Ada juga yang melakukannya saat lebaran Idul Fitri atau Idul Adha. Saat ziarah mereka membawa dulang tebolak beak yang berisi berbagai jenis makanan.
Saya ingat lamat-lamat saat masih kecil dulu, almarhum kakek sering mengajak saya menghadiri undangan warga untuk mengikuti ziarah kubur.
Dalam ziarah itu kakek diminta memimpin doa untuk keluarga yang telah meninggal dunia dan keselamatan bagi yang masih hidup. Setelah berdoa kemudian diikuti dengan membuka dulang tebolak beak dan makan bersama di kuburan.
Sekarang tradisi berdoa dengan membawa makanan ke kuburan sudah jarang. Tradisi ini masih berlangsung hanya di beberapa tempat. Salah satunya di Dusun Gelanggang Bowoh, Desa Gelanggang, Sakra Timur melalui roah tebolak beak.
Tradisi roah tebolak beak ini dihidupkan kembali oleh masyarakat dan pemerintah Kabupaten Lombok timur dalam rangka menjaga warisan budaya para leluhur. Ritual penyambutan Ramadlan melibatkan para ulama, tokoh masyarakat, santri, para pemuda, dan masyarakat luas.
Roah tebolak beak sudah menjadi kalender daerah Lombok Timur dan bagian dari acara adat yang berlangsung setiap tahun. Dalam 3-4 tahun terakihr, roah tebolak beak dirancang dengan ritual yang lebih formal. Kegiatan itu melibatkan pemerintah, masyarakat, ulama, kiyai, tokoh masyarakat, dan elemen lainnya.
Roah tebolak beak yang melibatkan ribuan dulang itu juga dipopulerkan dengan "roah 1001 tebolak beak". Dulang tebolak beak itu dibawa oleh masyarakat sendiri secara sukarela.
Angka 1001 itu bukan semata-mata mengacu kepada kuantitas dulang tebolak beak yang dapat dihadirkan warga tetapi dimaknai sebagai sebuah kondisi yang menggambarkan kegembiraan dan kebahagiaan. 1001 dulang merupakan simbol dari kehidupan bersama yang diwarnai dengan saling berbagi. Tidak saja makanan tetapi juga pemberian santunan kepada masyarakat yang berhak menerimanya.
Proses roah tebolak beak bukan saja makan bersama tetapi dikemas dengan sejumlah rangkaian acara, yang meliputi doa bersama dan ceramah oleh para pemuka agama. Roah tebolak beak juga menjadi momentum bagi pemerintah untuk menjalin hubungan yang lebih dekat dengan masyarakat.

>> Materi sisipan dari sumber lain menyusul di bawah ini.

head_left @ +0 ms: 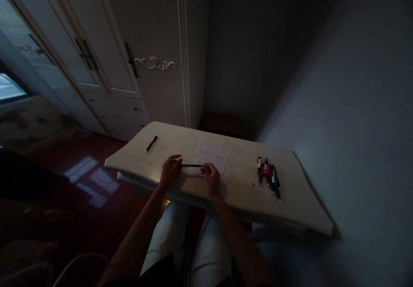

Roah tebolak beak sebagai bentuk ziarah kubur juga ditandai dengan menyiram air ke atas pusara keluarga dan sebagian lainnya melakukan tabur bunga.
Tahapan akhir dari acara itu adalah makan bersama atau begibung. Semua yang hadir melepaskan semua bentuk stratifikasi sosialnya. Mereka berbaur dan melebur dalam makan bersama, bersyukur atas segala rahmat Allah SWT yang telah dinikmati.